UFPA/HUJBB - Hospital Universitário João de Barros Barreto - Belém (PA) — Prova 2020
Paciente 50 anos sexo feminino, com hipertensão mal controlada, trazida ao serviço de urgência devido à instalação nas últimas duas horas de déficit motor proporcionado à esquerda apenas. A paciente encontra-se consciente e orientada, não há heminegligência, afasia, evidência de síndrome alterna, alteração de sensibilidade ou outros achados. À sua chegada ao hospital, realiza-se tomografia computadorizada de crânio que não demonstra anormalidades. Considerando-se a doença representada pelo quadro clínico em questão, o vaso e a estrutura encefálica acometida são, respectivamente,
Déficit motor puro proporcionado + TC normal inicial + hipertensão = AVC lacunar em cápsula interna (artéria lenticuloestriada).
O infarto lacunar, frequentemente associado à hipertensão crônica, resulta da oclusão de pequenas artérias perfurantes. A cápsula interna é uma localização comum para infartos lacunares que causam déficit motor puro, e a TC pode ser normal nas primeiras horas.
O Acidente Vascular Cerebral (AVC) isquêmico lacunar é uma forma comum de AVC, representando cerca de 25% de todos os AVCs isquêmicos. Ele resulta da oclusão de pequenas artérias perfurantes que irrigam estruturas profundas do encéfalo, como os núcleos da base, cápsula interna, tálamo e tronco cerebral. A hipertensão arterial sistêmica mal controlada é o principal fator de risco para o desenvolvimento de infartos lacunares, levando a alterações na parede dos vasos (lipo-hialinose e microateromas). O diagnóstico clínico do AVC lacunar é baseado em síndromes neurológicas específicas, como a hemiparesia motora pura (déficit motor proporcionado sem alterações sensitivas ou corticais), que aponta para lesões na cápsula interna ou ponte. A tomografia computadorizada de crânio pode ser normal nas primeiras horas do evento, o que não exclui o diagnóstico, sendo a ressonância magnética mais sensível para detectar essas lesões precocemente. A ausência de sinais corticais (afasia, heminegligência) e de tronco cerebral é crucial para diferenciar o AVC lacunar de outros tipos de AVC. O tratamento agudo segue os princípios gerais do AVC isquêmico, incluindo trombólise se indicado e dentro da janela terapêutica, e manejo dos fatores de risco. A prevenção secundária é fundamental e envolve o controle rigoroso da hipertensão, diabetes, dislipidemia e o uso de antiagregantes plaquetários. O prognóstico dos infartos lacunares geralmente é melhor do que o de outros subtipos de AVC, mas podem ocorrer recorrências e acúmulo de déficits.
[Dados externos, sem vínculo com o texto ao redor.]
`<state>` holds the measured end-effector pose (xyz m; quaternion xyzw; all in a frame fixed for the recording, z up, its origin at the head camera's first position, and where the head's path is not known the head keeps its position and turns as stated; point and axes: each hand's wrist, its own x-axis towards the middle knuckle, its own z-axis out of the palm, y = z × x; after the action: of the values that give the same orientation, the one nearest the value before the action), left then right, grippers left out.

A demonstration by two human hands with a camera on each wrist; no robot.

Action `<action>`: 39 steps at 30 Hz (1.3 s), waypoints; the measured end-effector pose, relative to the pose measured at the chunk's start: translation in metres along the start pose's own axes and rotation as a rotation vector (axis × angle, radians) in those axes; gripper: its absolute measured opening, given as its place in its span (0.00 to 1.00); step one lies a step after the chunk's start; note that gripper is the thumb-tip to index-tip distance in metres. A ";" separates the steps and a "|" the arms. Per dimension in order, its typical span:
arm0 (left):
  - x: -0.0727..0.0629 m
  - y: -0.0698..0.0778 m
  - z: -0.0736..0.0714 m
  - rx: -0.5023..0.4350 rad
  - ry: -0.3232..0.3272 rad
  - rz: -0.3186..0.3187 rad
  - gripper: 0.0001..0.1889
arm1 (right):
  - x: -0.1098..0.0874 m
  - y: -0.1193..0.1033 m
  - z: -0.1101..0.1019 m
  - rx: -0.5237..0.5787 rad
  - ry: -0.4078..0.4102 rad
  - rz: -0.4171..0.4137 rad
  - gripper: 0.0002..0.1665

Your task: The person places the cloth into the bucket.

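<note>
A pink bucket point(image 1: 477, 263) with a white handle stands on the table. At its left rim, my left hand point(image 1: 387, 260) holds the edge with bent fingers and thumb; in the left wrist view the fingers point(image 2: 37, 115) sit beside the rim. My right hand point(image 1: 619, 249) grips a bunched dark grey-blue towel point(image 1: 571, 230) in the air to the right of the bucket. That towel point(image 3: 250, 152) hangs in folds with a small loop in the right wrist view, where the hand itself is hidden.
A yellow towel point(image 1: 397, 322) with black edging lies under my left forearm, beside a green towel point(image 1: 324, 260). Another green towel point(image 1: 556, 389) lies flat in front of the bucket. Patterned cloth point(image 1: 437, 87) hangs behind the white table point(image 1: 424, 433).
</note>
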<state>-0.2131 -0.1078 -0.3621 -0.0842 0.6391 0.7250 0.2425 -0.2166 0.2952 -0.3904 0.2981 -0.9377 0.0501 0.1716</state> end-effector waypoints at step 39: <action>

Os infartos lacunares podem apresentar síndromes clínicas específicas, como déficit motor puro, déficit sensitivo puro, hemiparesia atáxica ou disartria-mão desajeitada, sem sinais corticais.
A tomografia computadorizada pode não mostrar alterações isquêmicas nas primeiras 6-12 horas de um AVC, especialmente em infartos pequenos como os lacunares, devido à ausência de edema ou hipodensidade significativa.
A hipertensão arterial crônica é o principal fator de risco para infartos lacunares, causando lipo-hialinose e microateromas nas pequenas artérias perfurantes do encéfalo.